YOUR ASSIGNMENT: Word for word, restate the listing that follows and leave out the images.

PROVIDED DATA:
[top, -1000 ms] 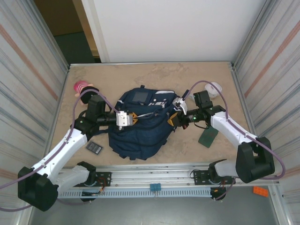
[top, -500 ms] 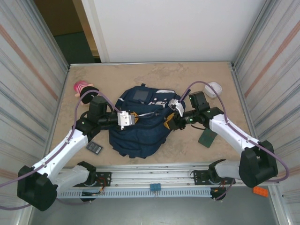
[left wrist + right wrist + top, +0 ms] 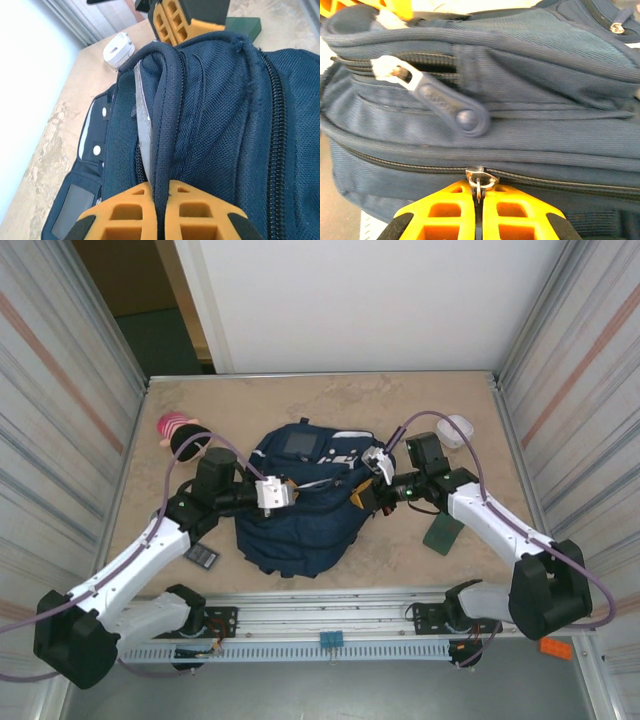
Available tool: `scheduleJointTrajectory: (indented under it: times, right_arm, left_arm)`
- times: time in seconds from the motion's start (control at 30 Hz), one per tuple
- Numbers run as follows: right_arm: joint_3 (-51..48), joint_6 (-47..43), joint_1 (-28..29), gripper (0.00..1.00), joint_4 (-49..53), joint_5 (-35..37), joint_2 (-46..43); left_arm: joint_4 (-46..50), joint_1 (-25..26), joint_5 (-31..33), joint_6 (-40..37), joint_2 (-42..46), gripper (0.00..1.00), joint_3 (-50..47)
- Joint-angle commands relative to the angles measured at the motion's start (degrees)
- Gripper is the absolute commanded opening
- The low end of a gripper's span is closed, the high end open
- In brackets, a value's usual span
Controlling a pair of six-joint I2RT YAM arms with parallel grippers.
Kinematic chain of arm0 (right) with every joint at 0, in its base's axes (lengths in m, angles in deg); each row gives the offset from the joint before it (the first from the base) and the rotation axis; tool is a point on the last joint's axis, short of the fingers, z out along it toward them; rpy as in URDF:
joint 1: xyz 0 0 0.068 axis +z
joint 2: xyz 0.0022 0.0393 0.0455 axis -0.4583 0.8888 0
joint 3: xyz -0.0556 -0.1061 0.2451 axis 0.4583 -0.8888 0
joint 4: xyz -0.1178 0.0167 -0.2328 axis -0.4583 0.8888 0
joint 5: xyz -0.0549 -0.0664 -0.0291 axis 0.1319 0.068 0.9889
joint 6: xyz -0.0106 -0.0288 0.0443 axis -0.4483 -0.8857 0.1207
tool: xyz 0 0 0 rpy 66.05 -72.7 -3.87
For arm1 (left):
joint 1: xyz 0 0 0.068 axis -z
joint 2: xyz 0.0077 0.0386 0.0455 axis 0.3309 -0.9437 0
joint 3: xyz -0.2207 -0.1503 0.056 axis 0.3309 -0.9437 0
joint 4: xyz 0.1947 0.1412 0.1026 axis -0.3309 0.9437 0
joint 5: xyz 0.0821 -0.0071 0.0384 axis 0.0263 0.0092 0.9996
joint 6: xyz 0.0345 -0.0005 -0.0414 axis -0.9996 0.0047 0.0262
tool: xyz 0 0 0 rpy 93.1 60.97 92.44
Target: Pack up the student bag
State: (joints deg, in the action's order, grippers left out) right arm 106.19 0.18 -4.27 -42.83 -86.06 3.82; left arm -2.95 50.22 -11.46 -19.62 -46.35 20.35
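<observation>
At the middle of the counter (image 3: pixel 250 410), the left pincer (image 3: pixel 161 195) pinches the student bag (image 3: pixel 300 525) by its piped rim. The right pincer (image 3: pixel 478 196) pinches a zipper pull (image 3: pixel 479 179).

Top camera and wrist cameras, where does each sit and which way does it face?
Top: above and behind, looking down on the bag; left arm, right arm, left pincer and right pincer show.
Left wrist: looks along the bag's rim toward the right pincer; own fingers shut on the rim.
Right wrist: low beside the bag; own fingers shut on a zip pull.
Shared: each wrist view catches the other pincer.
</observation>
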Motion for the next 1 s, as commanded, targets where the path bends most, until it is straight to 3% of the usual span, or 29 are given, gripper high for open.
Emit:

RESPONSE AREA:
[top, -1000 ms] 
[top, -500 ms] 
[left wrist + right wrist + top, +0 ms] 
Available tool: `scheduleJointTrajectory: (indented under it: times, right_arm, left_arm)`
- times: time in seconds from the motion's start (control at 30 Hz), one per tuple
- Numbers run as follows: right_arm: joint_3 (-51..48), joint_6 (-47..43), joint_1 (-28..29), gripper (0.00..1.00), joint_4 (-49..53), joint_5 (-35..37), joint_2 (-46..43); left_arm: joint_4 (-46..50), joint_1 (-25..26), joint_5 (-31..33), joint_6 (-40..37), joint_2 (-42..46), gripper (0.00..1.00), joint_3 (-50..47)
- Joint-angle commands relative to the angles measured at the motion's start (degrees)
- Gripper is the absolute commanded opening
- The low end of a gripper's span is closed, the high end open
- In brackets, a value's usual span
Controlling a pair of six-joint I2RT YAM arms with parallel grippers.
Kinematic chain of arm0 (right) with every joint at 0, in its base's axes (lengths in m, angles in deg); each row gives the offset from the joint before it (the first from the base) and the rotation axis; tool is a point on the last joint's axis, short of the fingers, z out along it toward them; rpy as in URDF:
joint 1: xyz 0 0 0.068 axis +z
joint 2: xyz 0.0022 0.0393 0.0455 axis -0.4583 0.8888 0
joint 3: xyz -0.0556 -0.1061 0.2451 axis 0.4583 -0.8888 0
joint 4: xyz -0.1178 0.0167 -0.2328 axis -0.4583 0.8888 0
joint 5: xyz -0.0549 -0.0664 -0.0291 axis 0.1319 0.068 0.9889
joint 6: xyz -0.0106 -0.0288 0.0443 axis -0.4483 -0.8857 0.1207
tool: xyz 0 0 0 rpy 66.05 -72.7 -3.87
For arm1 (left):
joint 1: xyz 0 0 0.068 axis -z
joint 2: xyz 0.0077 0.0386 0.0455 axis 0.3309 -0.9437 0
joint 3: xyz -0.2207 -0.1503 0.056 axis 0.3309 -0.9437 0
joint 4: xyz 0.1947 0.1412 0.1026 axis -0.3309 0.9437 0
joint 5: xyz 0.0821 -0.0071 0.0384 axis 0.0263 0.0092 0.9996
joint 6: xyz 0.0345 -0.0005 -0.0414 axis -0.9996 0.0047 0.0262
tool: xyz 0 0 0 rpy 93.1 60.97 92.44
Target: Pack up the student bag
State: (joints deg, in the action's order, grippers left out) right arm 106.19 0.18 -4.27 -42.83 -86.06 3.82; left arm -2.95 50.22 -11.46 -19.62 -46.35 20.35
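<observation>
At the middle of the counter (image 3: pixel 250 410), the left pincer (image 3: pixel 161 195) pinches the student bag (image 3: pixel 300 525) by its piped rim. The right pincer (image 3: pixel 478 196) pinches a zipper pull (image 3: pixel 479 179).

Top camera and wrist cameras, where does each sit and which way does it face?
Top: above and behind, looking down on the bag; left arm, right arm, left pincer and right pincer show.
Left wrist: looks along the bag's rim toward the right pincer; own fingers shut on the rim.
Right wrist: low beside the bag; own fingers shut on a zip pull.
Shared: each wrist view catches the other pincer.
</observation>
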Motion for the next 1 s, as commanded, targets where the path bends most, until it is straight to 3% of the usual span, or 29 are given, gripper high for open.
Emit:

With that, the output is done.